Evol Ecol Res 16: 445-460 (2014) Full PDF
Robustness of the spatial insurance effects of biodiversity to habitat loss
Patrick L. Thompson*, Bronwyn Rayfield* and Andrew Gonzalez
Department of Biology, McGill University, Montreal, Quebec, Canada
Correspondence: A. Gonzalez, Department of Biology, McGill University, Stewart Biology Building N3/2, Montreal, Quebec H3A 1B1, Canada.
Definitions: Spatial insurance: Improvement of maintenance of species diversity and ecosystem functioning in heterogeneous environments because species can track their optimal environments by dispersing between habitat patches. Betweenness centrality: Value of an individual habitat patch in adding to the connectivity of the metacommunity by being a stepping-stone for dispersing individuals. Robustness: The proportion of patches that must be removed to change each response variable beyond a given threshold.

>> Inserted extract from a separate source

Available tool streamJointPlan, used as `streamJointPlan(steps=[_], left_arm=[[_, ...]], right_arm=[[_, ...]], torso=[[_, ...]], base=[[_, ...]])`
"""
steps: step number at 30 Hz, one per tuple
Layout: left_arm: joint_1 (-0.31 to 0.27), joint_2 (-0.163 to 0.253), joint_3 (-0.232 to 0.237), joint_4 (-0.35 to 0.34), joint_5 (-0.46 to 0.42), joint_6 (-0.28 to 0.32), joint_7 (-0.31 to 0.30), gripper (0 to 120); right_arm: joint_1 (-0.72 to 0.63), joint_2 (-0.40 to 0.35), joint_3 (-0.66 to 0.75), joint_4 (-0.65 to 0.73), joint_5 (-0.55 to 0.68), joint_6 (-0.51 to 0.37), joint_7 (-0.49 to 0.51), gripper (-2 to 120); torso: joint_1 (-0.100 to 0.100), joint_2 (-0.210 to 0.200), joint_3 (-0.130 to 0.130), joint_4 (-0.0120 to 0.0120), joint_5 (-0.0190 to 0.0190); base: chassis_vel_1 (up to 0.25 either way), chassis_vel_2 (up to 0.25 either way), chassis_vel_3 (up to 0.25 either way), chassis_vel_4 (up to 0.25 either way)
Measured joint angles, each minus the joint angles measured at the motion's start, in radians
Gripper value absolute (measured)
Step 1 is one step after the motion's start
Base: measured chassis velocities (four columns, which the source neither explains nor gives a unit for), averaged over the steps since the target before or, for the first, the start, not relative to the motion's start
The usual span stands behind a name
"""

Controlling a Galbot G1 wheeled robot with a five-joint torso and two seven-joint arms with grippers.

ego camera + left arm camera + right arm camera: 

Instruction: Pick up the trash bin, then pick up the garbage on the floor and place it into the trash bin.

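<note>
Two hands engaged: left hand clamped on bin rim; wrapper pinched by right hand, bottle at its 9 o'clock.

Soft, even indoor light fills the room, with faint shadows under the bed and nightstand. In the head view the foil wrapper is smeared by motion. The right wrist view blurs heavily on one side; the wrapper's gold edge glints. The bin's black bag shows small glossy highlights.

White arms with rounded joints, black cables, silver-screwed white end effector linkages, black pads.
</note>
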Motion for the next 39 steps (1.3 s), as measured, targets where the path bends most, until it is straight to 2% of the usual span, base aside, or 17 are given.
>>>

Question: In fragmented landscapes, how do spatial patterns of habitat loss affect the robustness of the insurance effects on biodiversity? Does the underlying pattern of habitat connectivity in metacommunities play a role in maintaining biodiversity and ecosystem function in the face of habitat loss?
Mathematical method: Using a spatially explicit version of a resource competition metacommunity model, we simulated habitat loss in metacommunity networks composed of habitat patches connected by links for dispersal.
Key assumptions: Species differ in their environmental preferences. Local environmental conditions fluctuate asynchronously so that species must disperse in order to persist and maintain productivity. Habitat patches are lost sequentially, resulting in gradual fragmentation of the metacommunity.
Results: Habitat loss reduces the amount of spatial insurance conferred by the habitat structure on biodiversity by preventing species from dispersing to environmentally suitable areas. The robustness of metacommunities to habitat loss decreases dramatically when the patches with high betweenness centrality are lost. Metacommunities are generally most robust when the pattern of habitat connectivity is random and when the habitat patches that are lost have low betweenness centrality.
Keywords: centrality, connectivity, dispersal, ecosystem function, environmental change, extinction, habitat fragmentation, metacommunity, network, stability.